Sarà di ritorno in quelle zone due anni dopo, nel 1950, per realizzare il documentario “The Journey”, racconto delle vicende degli ebrei sopravvissuti alla Shoah e giunti da ogni parte del mondo per la “costruzione” dello Stato Ebraico. Il filmato di 26 minuti, è integralmente proiettato in mostra, grazie alla collaborazione con lo Steven Spielberg Jewish Film Archive.
Ad intervallare gli orrori bellici e le sensazioni da essi derivanti, contribuisce una sezione dedicata agli amici intimi di Capa, tra cui figurano Picasso, Matisse, Hemingway, Shaw ed Ingrid Berman, sua compagna per due anni e figura grazie alla quale entrò in contatto con il mondo di Hollywood.

 

Al mondo cinematografico è dedicata un’altra sezione dell’esposizione che documenta la presenza di Capa sui set dei film “Notorious” di Alfred Hitchcock (1946), “Arco di trionfo” di Lewis Milestones (1948), “Riso amaro” di Giuseppe De Santis  (1949), “La carrozza d’oro” di Jean Renoir (girato a Roma con Anna Magnani nel 1952), “Moulin rouge” dell’amico John Huston (1952), “Il tesoro dell’Africa” (1953) e “La contessa scalza” (1953).

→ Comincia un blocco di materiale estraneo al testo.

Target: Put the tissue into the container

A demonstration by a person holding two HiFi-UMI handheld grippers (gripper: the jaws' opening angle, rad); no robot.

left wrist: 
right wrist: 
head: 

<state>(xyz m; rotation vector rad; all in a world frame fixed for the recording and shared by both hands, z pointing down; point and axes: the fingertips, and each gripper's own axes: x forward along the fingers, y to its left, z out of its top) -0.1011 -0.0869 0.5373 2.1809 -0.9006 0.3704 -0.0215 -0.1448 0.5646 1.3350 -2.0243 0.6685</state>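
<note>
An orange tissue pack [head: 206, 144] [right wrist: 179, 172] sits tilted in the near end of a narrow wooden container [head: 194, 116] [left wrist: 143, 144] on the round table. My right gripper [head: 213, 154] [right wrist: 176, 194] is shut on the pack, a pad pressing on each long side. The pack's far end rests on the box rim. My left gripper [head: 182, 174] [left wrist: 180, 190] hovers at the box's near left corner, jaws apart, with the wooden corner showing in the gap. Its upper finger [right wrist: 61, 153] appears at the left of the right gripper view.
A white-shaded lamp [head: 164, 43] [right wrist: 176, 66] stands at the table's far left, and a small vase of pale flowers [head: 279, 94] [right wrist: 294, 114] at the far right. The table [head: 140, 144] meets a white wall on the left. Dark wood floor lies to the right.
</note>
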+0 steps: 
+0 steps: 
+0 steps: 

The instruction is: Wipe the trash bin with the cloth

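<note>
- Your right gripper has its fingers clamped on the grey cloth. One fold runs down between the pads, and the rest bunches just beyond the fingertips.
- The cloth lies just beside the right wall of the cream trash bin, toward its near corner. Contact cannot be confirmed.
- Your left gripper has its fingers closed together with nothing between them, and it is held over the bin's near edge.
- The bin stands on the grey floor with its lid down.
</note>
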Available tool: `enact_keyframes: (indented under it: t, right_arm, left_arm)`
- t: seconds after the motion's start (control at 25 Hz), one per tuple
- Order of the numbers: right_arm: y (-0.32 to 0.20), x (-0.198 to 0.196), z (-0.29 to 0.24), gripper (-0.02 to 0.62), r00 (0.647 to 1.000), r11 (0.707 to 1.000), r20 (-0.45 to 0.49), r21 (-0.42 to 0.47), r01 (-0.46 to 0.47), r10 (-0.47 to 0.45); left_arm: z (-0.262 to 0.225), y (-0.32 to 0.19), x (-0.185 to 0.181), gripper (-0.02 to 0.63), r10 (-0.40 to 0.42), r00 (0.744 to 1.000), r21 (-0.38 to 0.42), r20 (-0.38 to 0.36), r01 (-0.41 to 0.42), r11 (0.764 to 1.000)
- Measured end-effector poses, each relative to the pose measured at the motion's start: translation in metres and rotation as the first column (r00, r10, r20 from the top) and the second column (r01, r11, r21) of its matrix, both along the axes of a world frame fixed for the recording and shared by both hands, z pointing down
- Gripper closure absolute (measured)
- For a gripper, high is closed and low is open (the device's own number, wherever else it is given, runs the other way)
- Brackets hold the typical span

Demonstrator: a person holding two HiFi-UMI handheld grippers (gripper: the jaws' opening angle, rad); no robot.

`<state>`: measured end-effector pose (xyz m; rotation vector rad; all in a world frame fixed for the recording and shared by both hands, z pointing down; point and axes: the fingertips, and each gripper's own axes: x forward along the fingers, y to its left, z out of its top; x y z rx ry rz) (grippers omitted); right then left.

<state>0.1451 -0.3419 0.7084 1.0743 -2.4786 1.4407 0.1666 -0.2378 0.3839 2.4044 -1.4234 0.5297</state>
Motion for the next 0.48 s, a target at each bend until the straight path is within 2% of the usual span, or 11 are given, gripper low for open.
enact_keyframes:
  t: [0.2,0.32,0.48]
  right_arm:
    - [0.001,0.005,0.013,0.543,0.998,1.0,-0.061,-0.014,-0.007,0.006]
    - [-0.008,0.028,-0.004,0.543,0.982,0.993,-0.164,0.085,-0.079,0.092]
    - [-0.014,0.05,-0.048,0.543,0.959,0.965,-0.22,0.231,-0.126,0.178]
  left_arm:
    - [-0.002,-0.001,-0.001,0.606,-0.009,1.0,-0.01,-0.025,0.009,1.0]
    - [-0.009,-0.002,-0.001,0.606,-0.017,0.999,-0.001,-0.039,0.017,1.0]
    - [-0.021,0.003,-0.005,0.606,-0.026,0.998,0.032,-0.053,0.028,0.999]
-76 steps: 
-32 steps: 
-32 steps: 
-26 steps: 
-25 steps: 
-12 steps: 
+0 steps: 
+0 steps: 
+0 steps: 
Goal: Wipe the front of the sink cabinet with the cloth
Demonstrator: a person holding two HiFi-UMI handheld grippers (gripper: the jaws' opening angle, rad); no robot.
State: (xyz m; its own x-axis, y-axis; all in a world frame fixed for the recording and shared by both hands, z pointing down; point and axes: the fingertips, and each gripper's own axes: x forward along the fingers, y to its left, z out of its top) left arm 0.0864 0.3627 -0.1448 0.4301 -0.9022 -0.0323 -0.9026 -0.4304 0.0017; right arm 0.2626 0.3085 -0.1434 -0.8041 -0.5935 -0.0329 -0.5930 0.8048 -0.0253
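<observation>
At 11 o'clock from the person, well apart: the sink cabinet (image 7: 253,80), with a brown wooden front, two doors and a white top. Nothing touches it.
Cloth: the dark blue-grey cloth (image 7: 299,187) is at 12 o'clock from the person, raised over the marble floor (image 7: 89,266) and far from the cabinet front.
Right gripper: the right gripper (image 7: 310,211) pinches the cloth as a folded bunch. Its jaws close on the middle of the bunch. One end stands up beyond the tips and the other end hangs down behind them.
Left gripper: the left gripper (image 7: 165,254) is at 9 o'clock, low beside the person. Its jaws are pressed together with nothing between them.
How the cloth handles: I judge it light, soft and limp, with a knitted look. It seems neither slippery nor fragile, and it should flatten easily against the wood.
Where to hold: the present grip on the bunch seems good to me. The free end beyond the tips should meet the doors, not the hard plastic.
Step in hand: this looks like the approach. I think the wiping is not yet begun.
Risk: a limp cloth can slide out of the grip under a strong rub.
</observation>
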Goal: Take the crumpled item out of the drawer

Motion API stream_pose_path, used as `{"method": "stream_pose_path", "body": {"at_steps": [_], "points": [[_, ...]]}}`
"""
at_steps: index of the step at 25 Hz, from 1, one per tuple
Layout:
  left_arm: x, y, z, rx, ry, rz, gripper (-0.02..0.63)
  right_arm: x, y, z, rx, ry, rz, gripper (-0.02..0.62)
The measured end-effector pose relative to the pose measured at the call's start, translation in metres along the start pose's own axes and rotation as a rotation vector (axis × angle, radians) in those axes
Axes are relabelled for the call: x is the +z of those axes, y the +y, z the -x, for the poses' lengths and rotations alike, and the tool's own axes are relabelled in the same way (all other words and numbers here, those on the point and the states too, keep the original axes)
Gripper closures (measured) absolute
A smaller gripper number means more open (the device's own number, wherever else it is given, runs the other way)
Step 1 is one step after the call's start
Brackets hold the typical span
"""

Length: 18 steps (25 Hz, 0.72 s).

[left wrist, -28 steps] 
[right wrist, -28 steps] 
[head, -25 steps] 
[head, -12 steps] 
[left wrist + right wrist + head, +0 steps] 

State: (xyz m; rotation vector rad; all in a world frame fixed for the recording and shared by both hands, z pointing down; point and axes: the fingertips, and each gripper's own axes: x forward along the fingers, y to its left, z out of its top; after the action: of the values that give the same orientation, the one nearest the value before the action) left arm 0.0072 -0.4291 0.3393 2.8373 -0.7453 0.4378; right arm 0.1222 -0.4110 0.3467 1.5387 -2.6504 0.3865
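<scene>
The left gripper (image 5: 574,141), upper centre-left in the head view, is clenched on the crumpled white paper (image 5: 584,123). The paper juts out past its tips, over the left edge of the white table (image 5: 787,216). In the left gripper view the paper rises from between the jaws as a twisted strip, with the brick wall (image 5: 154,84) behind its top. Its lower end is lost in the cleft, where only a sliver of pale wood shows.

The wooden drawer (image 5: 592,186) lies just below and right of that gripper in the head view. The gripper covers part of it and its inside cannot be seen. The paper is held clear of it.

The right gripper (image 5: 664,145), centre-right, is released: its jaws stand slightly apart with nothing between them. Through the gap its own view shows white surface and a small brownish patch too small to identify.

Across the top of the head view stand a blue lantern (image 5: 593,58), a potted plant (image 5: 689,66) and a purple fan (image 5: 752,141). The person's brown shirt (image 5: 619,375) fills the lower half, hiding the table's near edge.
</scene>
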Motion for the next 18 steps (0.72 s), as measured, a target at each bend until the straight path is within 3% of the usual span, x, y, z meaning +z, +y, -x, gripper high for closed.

Dopo questa parentesi spensierata e patinata, si giunge all’ultima sala. La precede una frase di Capa: “Poco per volta mi sembra di diventare un avvoltoio. […] Il più caro augurio di un corrispondente di guerra è di essere disoccupato.”
Amaro presagio, di quanto avviene il 25 maggio  del 1954 in Indocina, dove si trova per un mese in sostituzione di un collega di “Life”. Sta documentando l’avanzare delle truppe Vietnamite tra Namdinh e Thaibinh, e come sempre lo fa in modo ravvicinato, quasi in prima linea, coerente al suo pensiero (“Se le vostre foto non sono abbastanza buone è perché non siete andati abbastanza vicino al soggetto”), quando una subdola mina, presente sul suo cammino, ne determina la prematura dipartita.
L’ultima fotografia esposta, la sola a colori, suggella la sua storia nonché questa emozionante visita. E’ stata scattata nello studio della “Magnum Photos” (fondata nel 1947 da Robert Capa, Henri Cartier-Bresson, David Seymour e George Rodgers) in occasione di una delle riunioni che annualmente coinvolgono i più importanti fotoreporter dell’agenzia.
Accostata ad una parete vi è una sedia vuota, su di essa poggia una fotografia: ritrae semplicemente Capa, più precisamente lo immortala.
“Il corrispondente di guerra ha in mano la posta in gioco, cioè la vita, e la può puntare su questo o su quel cavallo, oppure rimettersela in tasca all’ultimo minuto. Io sono un giocatore d’azzardo.”